About this task -> Copy out all the lines of the data precisely, omitting any pictures.

Data segment ->
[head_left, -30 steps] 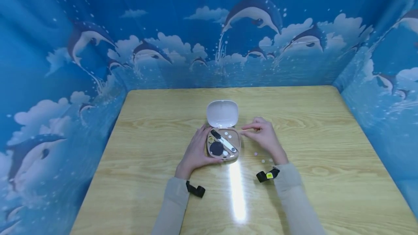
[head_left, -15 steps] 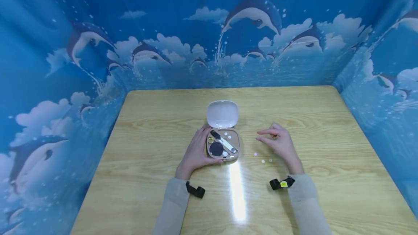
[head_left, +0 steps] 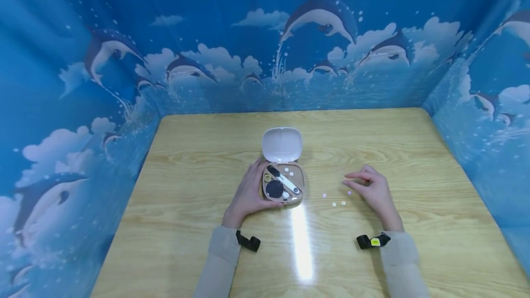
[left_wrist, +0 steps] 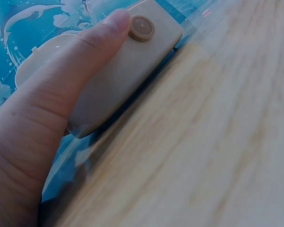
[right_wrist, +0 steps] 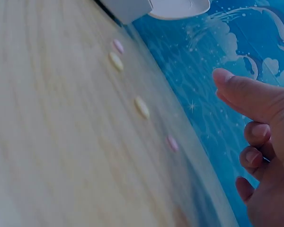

Solution to this problem ->
[head_left, -30 steps] 
[head_left, -15 steps] 
[head_left, +0 steps] 
[left_wrist, +0 steps] 
[right_wrist, +0 steps] 

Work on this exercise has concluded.